Many reports have proven that PMG can quantitatively and non-invasively reflect muscle activity (Cochrane-Snyman et al., 2016; Lozano-García et al., 2018; Keller et al., 2019; Mialland et al., 2021). The muscle vibrations first reach a peak due to the profound changes in muscle shape, producing a series of lateral resonances in the muscle fibers (Orizio, 1993). These vibrations with frequencies ranging from 5 to 100 Hz and a displacement amplitude of about 500 nm can be obtained through contact transducers such as microphones, piezoelectric sensors or an accelerometer placed on the skin over the belly of the muscle (Wilson and Vaidyanathan, 2017; Esposito et al., 2018; Keller et al., 2019). The structure of the PMG sensor using a microphone is shown in Figure 5A2. To properly acquire the PMG signal, the sampling frequency should be set to higher than 200 Hz, according to the Nyquist–Shannon sampling theorem.

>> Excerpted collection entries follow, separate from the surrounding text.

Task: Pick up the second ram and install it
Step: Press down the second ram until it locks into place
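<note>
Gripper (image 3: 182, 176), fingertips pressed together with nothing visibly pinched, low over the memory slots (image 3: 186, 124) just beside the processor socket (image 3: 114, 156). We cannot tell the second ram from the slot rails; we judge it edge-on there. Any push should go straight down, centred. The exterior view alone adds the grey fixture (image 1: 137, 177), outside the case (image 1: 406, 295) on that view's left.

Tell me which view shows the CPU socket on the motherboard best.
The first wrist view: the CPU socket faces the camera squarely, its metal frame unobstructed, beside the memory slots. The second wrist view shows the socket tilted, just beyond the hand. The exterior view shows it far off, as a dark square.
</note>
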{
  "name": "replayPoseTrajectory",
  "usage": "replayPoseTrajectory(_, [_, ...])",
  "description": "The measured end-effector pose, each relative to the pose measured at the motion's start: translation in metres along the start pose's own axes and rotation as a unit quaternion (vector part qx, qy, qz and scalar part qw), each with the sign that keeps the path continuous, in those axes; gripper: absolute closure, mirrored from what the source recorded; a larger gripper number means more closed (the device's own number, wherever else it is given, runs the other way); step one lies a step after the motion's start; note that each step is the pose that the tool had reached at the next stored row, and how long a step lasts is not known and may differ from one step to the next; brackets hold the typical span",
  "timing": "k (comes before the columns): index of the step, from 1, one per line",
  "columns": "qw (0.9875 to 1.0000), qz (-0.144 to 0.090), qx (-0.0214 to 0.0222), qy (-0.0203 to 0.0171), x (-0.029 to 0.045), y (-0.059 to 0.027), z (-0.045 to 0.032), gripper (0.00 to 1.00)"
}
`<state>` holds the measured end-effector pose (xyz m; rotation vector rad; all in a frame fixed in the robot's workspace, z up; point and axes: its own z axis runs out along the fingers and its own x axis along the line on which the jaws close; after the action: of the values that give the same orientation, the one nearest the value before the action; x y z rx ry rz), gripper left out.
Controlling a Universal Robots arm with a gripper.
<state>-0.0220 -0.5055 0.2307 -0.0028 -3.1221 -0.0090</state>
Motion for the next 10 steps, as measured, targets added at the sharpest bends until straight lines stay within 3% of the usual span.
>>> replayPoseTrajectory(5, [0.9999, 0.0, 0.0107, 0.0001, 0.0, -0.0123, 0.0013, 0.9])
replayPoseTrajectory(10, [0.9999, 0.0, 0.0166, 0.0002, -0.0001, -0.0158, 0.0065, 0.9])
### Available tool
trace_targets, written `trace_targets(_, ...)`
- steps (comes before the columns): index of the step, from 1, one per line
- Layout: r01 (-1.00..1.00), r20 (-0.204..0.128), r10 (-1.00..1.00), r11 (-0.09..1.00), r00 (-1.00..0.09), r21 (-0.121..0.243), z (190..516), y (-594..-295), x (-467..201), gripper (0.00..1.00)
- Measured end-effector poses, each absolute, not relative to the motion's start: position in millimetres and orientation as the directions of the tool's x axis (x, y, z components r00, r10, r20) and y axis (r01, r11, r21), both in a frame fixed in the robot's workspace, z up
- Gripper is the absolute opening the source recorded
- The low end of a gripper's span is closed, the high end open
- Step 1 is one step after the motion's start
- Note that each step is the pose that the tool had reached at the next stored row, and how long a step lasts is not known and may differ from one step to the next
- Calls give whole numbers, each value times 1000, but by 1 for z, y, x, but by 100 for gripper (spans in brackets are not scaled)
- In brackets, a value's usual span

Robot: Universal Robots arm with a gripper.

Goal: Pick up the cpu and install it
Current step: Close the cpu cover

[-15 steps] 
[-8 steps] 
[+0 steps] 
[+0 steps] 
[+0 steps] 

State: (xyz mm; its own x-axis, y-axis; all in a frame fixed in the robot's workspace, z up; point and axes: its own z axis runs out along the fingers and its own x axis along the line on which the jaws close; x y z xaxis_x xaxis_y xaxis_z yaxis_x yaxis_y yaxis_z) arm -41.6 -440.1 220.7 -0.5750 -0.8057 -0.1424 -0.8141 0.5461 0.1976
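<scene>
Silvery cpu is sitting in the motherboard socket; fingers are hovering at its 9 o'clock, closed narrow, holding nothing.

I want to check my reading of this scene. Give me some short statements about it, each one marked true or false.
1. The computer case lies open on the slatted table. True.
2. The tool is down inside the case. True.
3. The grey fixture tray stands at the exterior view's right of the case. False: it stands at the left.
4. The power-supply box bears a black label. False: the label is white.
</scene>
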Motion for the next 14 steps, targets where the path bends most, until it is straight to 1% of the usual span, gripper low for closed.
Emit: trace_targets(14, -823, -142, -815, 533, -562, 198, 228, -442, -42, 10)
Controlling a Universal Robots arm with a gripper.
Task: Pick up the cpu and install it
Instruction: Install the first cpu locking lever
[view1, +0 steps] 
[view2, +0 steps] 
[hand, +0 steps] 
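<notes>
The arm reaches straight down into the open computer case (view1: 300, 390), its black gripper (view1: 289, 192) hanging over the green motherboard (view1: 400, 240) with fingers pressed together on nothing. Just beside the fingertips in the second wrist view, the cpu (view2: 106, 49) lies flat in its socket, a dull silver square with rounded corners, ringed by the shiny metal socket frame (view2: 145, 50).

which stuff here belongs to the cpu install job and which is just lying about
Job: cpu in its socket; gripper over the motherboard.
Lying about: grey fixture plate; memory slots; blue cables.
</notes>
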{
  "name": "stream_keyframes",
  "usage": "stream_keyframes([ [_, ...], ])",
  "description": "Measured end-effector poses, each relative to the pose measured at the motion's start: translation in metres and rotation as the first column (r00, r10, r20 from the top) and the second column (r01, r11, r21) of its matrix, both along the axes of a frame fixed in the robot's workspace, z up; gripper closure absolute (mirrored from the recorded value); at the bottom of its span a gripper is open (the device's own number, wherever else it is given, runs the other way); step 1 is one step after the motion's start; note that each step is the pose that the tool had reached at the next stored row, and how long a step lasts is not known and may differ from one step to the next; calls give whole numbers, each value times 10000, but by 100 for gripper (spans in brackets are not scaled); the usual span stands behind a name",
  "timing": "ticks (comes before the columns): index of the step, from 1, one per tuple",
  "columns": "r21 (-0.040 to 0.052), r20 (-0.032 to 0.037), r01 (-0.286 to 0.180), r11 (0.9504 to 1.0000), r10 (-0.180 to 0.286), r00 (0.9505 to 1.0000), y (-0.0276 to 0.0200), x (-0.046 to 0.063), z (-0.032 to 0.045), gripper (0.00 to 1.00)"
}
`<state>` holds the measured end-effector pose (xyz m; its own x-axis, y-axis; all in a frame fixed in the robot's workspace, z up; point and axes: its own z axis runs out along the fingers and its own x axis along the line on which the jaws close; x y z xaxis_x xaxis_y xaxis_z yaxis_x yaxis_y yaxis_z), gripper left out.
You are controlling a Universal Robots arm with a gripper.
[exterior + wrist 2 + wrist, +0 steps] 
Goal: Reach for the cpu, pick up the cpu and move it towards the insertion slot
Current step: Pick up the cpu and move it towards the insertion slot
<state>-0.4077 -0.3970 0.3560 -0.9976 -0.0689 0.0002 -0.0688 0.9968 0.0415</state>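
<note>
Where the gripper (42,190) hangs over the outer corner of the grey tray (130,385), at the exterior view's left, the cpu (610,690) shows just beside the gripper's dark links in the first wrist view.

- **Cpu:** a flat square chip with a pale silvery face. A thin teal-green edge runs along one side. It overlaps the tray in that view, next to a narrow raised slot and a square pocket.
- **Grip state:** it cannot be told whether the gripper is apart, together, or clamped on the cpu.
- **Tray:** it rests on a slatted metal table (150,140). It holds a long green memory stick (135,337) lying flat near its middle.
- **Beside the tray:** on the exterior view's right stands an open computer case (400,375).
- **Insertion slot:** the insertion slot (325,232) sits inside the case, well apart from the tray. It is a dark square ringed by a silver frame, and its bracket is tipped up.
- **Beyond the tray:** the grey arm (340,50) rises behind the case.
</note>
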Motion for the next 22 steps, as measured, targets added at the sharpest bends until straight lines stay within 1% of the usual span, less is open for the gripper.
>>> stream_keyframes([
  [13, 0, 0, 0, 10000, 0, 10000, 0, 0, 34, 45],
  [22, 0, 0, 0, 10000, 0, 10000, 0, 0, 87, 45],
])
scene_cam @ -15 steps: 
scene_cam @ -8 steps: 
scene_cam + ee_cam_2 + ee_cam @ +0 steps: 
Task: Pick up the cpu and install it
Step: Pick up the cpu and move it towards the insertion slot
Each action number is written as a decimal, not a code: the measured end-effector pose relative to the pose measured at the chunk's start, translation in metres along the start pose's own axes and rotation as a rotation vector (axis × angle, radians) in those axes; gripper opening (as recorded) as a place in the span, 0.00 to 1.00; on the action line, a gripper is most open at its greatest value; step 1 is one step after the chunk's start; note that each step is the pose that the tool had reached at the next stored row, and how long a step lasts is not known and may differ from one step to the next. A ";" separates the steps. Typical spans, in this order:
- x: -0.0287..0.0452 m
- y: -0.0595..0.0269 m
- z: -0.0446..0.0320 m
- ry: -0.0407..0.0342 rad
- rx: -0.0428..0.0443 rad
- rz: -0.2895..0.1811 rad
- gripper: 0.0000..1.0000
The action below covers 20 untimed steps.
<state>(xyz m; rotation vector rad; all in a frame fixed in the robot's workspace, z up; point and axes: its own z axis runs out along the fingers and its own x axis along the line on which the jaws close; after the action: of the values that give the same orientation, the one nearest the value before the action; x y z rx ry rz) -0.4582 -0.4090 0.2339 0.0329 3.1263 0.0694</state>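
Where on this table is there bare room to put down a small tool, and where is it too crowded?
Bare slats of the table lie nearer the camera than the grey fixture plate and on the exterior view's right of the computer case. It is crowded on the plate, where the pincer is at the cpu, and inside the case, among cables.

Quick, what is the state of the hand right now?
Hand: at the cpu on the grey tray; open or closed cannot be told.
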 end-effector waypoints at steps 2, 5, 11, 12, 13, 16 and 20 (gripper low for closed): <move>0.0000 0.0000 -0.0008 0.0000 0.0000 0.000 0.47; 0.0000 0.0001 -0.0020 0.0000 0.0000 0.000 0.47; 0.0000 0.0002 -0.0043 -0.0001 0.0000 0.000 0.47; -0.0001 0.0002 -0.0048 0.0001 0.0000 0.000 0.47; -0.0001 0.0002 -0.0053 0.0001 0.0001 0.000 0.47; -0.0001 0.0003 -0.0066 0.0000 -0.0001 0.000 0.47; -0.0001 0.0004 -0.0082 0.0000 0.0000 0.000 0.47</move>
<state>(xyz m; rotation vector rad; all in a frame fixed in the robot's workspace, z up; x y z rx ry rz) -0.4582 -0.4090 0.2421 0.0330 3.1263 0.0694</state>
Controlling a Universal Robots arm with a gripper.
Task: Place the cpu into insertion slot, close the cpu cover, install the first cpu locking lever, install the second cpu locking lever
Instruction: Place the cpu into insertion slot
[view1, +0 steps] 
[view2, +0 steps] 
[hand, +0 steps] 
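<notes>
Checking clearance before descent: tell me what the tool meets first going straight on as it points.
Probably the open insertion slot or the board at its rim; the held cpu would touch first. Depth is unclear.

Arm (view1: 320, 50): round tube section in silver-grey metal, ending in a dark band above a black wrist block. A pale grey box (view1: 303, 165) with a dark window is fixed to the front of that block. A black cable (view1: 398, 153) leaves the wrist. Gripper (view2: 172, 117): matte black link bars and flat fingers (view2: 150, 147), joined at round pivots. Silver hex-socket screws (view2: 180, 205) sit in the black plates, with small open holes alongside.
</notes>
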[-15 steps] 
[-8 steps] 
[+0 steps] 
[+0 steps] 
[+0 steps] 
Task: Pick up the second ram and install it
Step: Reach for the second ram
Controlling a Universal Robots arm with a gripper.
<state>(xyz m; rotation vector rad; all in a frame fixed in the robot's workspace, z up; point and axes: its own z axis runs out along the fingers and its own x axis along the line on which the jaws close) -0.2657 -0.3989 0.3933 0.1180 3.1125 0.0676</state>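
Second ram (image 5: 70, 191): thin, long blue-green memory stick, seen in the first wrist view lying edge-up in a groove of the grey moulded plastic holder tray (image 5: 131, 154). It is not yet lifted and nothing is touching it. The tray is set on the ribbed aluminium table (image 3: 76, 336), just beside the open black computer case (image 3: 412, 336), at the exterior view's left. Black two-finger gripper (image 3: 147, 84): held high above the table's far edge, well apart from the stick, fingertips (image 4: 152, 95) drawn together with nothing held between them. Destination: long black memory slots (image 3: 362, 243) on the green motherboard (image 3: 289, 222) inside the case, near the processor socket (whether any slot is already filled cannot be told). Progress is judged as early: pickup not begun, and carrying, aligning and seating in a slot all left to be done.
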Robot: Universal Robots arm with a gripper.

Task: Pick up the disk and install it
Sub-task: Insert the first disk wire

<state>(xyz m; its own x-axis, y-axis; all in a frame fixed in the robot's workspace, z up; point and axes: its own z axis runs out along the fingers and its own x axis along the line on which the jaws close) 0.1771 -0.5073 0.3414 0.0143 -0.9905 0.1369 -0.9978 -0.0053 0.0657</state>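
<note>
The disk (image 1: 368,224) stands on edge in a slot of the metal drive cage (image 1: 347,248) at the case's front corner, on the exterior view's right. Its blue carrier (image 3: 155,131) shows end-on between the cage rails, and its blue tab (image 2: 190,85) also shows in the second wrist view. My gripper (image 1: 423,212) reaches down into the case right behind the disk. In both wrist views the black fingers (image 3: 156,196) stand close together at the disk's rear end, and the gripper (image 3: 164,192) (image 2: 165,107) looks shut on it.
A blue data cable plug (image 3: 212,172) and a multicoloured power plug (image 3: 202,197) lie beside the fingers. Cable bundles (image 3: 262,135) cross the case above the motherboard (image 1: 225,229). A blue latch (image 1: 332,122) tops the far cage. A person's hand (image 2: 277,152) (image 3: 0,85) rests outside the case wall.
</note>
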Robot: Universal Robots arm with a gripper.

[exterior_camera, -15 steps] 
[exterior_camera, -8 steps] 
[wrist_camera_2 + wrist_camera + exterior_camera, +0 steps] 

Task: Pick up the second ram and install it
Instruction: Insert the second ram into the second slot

Phonomyography possesses several advantages over other muscle sensors as a control input source for active powered prostheses. PMG is relatively easy to set up. Because of their contactless measurement, it is less susceptible to changes in skin conditions (such as skin quality and sweating). However, artifacts caused by the movement of the sensor and the noise of the surrounding environment bring significant challenges to its accuracy (Silva et al., 2005; Wilson and Vaidyanathan, 2017). Actually, using a PMG sensor alone is not enough to control a dexterous robotic arm, considering its relatively low accuracy. Still, when combined with EMG, higher overall accuracy can be achieved because EMG and PMG do not interfere with each other. A hybrid EMG-PMG system is illustrated in Figure 5A3. This hybrid method works as a multimodal input source that can provide supplementary information about muscle activity (Silva et al., 2005; Guo et al., 2017a; Grushko et al., 2020). The SNR can also be improved using a pair of accelerometer-microphone sensors (Silva and Chau, 2003). In summary, using PMG alone as an MMI is not feasible at this stage and requires the combination of PMG with other MMI sensors to achieve an effective level of control. In sensor fusion, PMG is used more as a secondary technology to enhance the accuracy of other sensors.

Sonomyographic sensor

Sonomyography is a relatively recent technique in studying muscle anatomy and physiology that utilizes ultrasonic transducers to measure muscle activity. The method as a whole is quite simple since it utilizes the principles of ultrasound, the pulse-echo phenomenon, and the piezoelectric effect to create an ultrasonic wavefront that travels from the transducer to the muscle, which is then reflected, sensed and further processed by the same device. The critical elements of any transducer or ultrasonic sensor are its backing, piezoelectric material, and acoustic matching layer, as demonstrated in Figure 6A.

FIGURE 6

Figure 6. (A) Schematic of an ultrasonic transducer. Adapted from Sanchez et al. (2021). Copyright 2021, IEEE; (B) Experimental set-up by Zheng et al. (2006). Reproduced with permission (Zheng et al., 2006). Copyright 2006, Elsevier; (C) the cross-section and ultrasound image of the forearm muscles by Akhlaghi et al. (2016). Adapted from Akhlaghi et al. (2016). Copyright 2016, IEEE; (D) the photo of wearable ultrasonic sensor developed by AlMohimeed and Ono (2020). Reproduced with permission (AlMohimeed and Ono, 2020). Copyright 2006, MDPI; (E) schematic of the flexible, single-element ultrasonic transducer by AlMohimeed and Ono (2020). Reproduced with permission (AlMohimeed and Ono, 2020). Copyright 2006, MDPI.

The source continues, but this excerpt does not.